For the entries that follow, state how many lines include the word "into", giving the number and nothing else.

### Provided data
-*-

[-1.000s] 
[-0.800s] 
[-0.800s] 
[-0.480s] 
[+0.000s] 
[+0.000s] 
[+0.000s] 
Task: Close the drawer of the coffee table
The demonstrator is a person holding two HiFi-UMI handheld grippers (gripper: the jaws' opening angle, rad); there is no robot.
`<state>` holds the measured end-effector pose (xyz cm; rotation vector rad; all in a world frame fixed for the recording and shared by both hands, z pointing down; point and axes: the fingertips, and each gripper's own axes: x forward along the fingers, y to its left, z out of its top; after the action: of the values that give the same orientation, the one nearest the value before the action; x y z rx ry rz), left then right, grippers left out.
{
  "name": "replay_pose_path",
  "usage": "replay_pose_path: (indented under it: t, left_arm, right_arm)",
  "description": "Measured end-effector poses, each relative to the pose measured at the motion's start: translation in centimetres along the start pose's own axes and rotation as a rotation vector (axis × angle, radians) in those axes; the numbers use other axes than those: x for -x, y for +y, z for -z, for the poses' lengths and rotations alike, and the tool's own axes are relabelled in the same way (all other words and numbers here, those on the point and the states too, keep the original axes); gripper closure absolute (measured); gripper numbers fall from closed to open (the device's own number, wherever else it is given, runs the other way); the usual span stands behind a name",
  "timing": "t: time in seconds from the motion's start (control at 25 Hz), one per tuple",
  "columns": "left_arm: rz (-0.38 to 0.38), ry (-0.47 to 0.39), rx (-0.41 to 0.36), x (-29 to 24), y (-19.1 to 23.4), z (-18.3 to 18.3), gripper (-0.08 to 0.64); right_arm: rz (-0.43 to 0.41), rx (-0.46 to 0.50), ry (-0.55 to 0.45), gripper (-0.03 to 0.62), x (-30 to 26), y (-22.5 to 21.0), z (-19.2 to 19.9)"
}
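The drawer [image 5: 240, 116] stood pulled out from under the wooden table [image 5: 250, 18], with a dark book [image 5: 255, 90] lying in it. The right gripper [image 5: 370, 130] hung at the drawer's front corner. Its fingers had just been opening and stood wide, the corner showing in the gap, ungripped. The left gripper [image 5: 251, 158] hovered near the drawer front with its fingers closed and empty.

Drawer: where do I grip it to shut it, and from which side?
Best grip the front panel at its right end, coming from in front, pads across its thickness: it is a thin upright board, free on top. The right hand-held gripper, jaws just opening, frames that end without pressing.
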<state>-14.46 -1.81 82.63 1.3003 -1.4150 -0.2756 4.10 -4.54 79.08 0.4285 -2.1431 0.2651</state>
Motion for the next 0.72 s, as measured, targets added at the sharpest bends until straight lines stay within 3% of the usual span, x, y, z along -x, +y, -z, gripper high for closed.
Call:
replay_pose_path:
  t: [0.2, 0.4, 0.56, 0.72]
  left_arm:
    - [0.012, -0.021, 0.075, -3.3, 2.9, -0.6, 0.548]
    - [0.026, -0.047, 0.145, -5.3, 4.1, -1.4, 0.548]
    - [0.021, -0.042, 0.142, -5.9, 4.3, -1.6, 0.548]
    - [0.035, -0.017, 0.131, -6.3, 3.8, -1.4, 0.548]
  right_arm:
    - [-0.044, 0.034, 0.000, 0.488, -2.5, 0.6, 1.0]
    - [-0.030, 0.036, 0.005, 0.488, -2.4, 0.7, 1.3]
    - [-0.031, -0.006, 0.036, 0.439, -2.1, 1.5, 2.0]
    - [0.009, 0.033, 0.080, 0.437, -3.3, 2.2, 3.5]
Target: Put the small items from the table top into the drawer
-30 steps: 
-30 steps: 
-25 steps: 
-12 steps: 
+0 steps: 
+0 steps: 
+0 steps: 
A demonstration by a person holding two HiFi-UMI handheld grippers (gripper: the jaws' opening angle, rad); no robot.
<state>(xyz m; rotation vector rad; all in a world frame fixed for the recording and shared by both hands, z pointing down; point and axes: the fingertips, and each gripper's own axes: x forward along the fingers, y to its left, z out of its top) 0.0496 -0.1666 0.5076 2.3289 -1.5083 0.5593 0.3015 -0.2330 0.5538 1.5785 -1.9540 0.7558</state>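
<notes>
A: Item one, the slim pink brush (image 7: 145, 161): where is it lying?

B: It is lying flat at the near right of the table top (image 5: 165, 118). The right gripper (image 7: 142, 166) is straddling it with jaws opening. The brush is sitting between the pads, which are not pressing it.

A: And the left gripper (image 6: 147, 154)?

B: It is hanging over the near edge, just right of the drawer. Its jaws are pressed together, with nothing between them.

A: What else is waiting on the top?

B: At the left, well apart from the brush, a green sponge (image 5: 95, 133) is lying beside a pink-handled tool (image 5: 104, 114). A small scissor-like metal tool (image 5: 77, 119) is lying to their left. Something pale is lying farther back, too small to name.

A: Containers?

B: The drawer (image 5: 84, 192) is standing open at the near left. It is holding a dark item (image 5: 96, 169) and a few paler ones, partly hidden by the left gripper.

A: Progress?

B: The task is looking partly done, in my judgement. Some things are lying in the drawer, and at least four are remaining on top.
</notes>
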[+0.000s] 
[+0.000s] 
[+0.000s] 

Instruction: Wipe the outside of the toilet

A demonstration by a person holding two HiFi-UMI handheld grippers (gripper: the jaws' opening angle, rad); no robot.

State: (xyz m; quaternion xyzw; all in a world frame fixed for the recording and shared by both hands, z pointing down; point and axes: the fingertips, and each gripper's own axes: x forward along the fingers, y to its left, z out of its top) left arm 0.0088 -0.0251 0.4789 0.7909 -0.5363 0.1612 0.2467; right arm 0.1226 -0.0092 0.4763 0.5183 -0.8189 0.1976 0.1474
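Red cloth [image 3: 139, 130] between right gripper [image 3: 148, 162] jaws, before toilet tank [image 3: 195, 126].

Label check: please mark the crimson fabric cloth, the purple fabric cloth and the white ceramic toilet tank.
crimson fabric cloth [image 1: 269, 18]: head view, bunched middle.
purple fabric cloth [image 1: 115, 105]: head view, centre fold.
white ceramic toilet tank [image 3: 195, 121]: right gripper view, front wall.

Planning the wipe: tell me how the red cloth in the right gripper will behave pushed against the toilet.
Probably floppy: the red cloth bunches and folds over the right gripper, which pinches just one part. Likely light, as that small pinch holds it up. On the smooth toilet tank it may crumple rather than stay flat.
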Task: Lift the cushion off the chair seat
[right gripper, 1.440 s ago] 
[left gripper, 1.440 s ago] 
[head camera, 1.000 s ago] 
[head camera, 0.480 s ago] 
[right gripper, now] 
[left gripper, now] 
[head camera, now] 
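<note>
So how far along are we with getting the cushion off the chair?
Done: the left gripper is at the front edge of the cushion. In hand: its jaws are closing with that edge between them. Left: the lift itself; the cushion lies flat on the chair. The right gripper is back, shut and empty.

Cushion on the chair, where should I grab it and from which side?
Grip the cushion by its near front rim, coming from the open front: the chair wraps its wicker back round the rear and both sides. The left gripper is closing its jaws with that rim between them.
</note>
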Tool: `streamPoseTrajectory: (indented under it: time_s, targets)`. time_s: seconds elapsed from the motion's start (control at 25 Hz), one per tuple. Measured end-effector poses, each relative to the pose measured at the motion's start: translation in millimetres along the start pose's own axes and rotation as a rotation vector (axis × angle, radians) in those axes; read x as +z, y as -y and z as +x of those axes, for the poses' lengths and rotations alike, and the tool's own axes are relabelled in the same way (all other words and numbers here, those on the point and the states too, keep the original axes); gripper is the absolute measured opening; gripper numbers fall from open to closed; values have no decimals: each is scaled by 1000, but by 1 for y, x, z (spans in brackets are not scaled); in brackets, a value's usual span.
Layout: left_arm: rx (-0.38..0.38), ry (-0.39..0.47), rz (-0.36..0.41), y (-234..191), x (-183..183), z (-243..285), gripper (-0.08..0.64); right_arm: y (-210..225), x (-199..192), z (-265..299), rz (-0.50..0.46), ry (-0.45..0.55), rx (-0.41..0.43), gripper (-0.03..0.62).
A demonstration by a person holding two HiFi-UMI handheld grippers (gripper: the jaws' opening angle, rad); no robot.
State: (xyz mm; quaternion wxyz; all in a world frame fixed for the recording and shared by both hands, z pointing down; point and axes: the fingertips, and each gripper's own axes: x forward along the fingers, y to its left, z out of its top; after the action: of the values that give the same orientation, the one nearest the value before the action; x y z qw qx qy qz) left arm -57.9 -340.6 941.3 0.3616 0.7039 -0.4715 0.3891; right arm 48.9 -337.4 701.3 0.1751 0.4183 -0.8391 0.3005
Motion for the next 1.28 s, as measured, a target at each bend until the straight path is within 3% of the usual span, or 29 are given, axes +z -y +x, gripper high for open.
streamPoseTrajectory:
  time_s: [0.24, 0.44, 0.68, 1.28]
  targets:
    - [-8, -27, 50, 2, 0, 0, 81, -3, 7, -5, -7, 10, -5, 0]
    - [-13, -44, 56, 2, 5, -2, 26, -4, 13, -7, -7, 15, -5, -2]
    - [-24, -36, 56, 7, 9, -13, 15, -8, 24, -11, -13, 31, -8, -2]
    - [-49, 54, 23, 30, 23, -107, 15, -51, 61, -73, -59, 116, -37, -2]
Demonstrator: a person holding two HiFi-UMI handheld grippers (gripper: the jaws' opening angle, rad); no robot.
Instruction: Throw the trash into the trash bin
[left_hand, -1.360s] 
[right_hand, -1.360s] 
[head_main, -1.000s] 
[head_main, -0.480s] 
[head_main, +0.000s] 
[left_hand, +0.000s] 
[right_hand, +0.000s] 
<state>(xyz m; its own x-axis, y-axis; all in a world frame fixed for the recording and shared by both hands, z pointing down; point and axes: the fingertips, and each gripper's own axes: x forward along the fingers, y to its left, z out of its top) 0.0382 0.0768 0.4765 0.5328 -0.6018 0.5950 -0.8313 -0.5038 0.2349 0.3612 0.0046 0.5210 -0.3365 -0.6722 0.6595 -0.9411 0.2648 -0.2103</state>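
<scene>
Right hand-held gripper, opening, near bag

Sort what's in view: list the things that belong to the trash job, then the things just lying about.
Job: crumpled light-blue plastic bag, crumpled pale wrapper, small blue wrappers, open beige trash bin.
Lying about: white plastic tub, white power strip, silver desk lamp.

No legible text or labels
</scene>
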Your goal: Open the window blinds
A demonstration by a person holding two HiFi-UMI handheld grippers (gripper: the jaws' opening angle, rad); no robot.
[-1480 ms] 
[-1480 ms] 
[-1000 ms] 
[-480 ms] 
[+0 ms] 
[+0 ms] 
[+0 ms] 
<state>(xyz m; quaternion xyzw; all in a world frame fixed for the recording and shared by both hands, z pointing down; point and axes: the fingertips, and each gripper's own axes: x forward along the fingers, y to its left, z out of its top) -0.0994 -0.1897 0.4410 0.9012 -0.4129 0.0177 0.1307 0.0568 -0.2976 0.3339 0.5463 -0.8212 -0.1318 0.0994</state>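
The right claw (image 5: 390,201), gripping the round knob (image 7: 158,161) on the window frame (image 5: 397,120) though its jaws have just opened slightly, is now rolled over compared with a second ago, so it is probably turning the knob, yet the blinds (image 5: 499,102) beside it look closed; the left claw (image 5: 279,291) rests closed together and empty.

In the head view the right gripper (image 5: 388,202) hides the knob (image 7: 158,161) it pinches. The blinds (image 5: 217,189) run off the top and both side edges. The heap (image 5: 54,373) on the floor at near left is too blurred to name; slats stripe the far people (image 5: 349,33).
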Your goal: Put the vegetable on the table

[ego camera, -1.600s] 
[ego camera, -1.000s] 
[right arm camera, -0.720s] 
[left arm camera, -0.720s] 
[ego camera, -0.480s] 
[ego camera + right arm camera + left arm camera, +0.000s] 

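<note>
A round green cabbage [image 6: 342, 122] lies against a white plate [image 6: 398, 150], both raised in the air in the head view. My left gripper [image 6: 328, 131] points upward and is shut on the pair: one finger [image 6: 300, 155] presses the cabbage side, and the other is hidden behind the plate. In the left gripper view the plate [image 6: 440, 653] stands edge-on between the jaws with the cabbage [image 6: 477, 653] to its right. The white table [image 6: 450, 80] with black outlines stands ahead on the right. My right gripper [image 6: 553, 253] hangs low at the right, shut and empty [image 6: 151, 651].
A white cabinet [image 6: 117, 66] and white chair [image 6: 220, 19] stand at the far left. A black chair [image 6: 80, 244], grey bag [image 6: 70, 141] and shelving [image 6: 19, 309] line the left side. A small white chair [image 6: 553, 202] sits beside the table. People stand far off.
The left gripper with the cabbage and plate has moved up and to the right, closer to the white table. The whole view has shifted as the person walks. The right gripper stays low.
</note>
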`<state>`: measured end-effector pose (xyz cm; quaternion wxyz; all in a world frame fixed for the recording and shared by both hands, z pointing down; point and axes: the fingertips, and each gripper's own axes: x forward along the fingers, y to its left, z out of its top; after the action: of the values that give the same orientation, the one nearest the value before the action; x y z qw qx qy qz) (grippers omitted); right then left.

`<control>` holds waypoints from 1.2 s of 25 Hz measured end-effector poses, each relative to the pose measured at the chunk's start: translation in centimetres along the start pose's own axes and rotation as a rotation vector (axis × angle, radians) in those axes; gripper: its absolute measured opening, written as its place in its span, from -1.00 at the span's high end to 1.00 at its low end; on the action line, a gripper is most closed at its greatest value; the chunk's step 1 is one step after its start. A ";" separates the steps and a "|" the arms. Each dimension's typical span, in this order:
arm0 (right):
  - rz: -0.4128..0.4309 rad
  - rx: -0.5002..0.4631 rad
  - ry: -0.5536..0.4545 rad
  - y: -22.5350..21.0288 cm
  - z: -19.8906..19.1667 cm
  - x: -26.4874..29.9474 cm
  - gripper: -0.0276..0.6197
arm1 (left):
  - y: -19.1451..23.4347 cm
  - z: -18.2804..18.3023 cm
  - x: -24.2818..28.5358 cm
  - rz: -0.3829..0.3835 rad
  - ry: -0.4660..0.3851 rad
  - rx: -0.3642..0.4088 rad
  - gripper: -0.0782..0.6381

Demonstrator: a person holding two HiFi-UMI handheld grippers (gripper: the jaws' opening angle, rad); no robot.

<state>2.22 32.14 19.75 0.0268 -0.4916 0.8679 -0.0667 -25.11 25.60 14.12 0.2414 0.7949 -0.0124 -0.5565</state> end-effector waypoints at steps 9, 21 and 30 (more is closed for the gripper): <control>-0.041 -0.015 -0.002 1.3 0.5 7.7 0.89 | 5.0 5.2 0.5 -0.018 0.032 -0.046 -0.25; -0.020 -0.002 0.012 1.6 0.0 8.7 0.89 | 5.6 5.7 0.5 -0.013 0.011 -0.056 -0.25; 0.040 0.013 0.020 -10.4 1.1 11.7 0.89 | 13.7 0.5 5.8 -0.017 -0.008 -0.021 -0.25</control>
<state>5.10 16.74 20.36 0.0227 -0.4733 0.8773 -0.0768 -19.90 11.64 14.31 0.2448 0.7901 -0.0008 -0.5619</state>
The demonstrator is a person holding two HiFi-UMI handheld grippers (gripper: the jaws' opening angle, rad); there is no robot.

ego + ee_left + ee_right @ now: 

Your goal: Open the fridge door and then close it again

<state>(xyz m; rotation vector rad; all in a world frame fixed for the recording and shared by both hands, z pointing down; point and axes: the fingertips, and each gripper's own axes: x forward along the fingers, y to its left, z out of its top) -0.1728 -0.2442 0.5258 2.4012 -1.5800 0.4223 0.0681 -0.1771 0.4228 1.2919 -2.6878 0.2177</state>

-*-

### Exercise result
2